Galantamine reduces dementia mortality while …

Alzheimer’s Deaths
Rival Cancer’s

The brain, the masterpiece of creation, is becoming
better known with increased research

By Will Block

“The brain, the masterpiece of creation, is almost unknown to us.”
— Nicolaus Steno, (1638–1686)

“Where have ye been? behind
What curtain were ye from me hid so long?”

— Thomas Treherne, (1637–1674)


Alzheimer’s shortens
the timeline of “Forever”
D id you know that Ronald Reagan’s death certificate indicated that he died from pneumonia? How could this be the case when he was all but a poster model for Alzheimer’s disease? The cause of death was a shortsighted mistake, sort of like saying that the cause of death from an accident was bleeding. Without the accident there would have been no bleeding; without Alzheimer’s, pneumonia would not have occurred. Pneumonia is a frequent complication of AD.

Dementia-Less Death Certificates All Too Common

Undoubtedly the biggest problem with death certificates is that many list the immediate cause of death, rather than the real cause, without which death would not have happened. Also, most death certificates are signed by physicians who are unfamiliar with the medical histories of the dead. Attributing Alzheimer deaths to other diseases is all too common. President Reagan got pneumonia because he had Alzheimer’s and he could not fight it. Alzheimer’s takes away everything, such as the ability of the body to defend itself, leaving it open to infections. Alzheimer’s even affects the ability to breathe. Other frequent complications are urinary-tract infections and organ failure.

Taking up the issue of these inaccuracies, a very recent study published in Neurology pivoted from the well-documented literature that AD and other forms of dementia are underreported on death certificates.1

Dementia—along with Alzheimer’s, its worst form—contributes to death insidiously through a cascade of events over the course of time. Eventually, severe dementia-caused complications such as swallowing disorders and malnutrition can lead to fatal conditions such as pneumonia. But these complications are really the result of Alzheimer’s and not the cause of death.

Alzheimer’s Approaches Cancer and Heart Disease Tolls

It is simply amazing that we are just now finding that Alzheimer’s disease may contribute to nearly as many deaths as are attributed to the leading killers, heart disease and cancer. Yet, according to the new study, when the researchers calculated the total number of deaths from dementia in a cohort group followed for 8 years, and applied these findings to data for 2010, the number was much higher than reported.

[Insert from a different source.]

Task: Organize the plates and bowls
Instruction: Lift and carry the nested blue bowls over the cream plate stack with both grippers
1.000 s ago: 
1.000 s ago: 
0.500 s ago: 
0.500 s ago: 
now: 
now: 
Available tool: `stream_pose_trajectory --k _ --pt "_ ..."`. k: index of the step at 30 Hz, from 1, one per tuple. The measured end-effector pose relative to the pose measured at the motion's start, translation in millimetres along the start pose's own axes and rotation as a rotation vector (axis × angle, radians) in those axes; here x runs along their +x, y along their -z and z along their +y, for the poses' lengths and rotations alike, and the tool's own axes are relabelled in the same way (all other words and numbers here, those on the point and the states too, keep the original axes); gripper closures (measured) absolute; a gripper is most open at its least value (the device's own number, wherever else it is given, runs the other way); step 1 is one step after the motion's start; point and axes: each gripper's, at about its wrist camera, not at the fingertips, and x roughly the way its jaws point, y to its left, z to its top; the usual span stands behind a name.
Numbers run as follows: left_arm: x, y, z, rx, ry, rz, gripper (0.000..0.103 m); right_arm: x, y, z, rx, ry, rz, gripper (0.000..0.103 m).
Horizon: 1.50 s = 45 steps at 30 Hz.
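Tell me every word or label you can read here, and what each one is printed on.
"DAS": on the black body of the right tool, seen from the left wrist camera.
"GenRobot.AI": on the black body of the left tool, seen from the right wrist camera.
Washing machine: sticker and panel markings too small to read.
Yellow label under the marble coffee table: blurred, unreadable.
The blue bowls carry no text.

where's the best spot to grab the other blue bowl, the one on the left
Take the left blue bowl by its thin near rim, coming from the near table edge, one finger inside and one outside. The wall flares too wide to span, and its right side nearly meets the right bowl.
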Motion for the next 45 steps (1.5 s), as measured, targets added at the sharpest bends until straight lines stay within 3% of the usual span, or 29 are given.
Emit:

Lead study author Bryan James of the Rush University Medical Center in Chicago, said that his team’s findings show that deaths from Alzheimer’s far exceed what is reported by the Centers for Disease Control, which derives its figures (83,000 for the last complete year calculated) from what is listed on death certificates.

In the study, more than 2,500 people, aged 65 and older (the mean age was ~73 years), were tested annually for Alzheimer’s over the length of the study (8 years on average). At the end, 1,090 study participants had died, and among these were 559 participants who did not have dementia when the study began. Altogether, Alzheimer’s was confirmed in 90 per cent of patients who had been clinically diagnosed. The confirmation was by autopsy.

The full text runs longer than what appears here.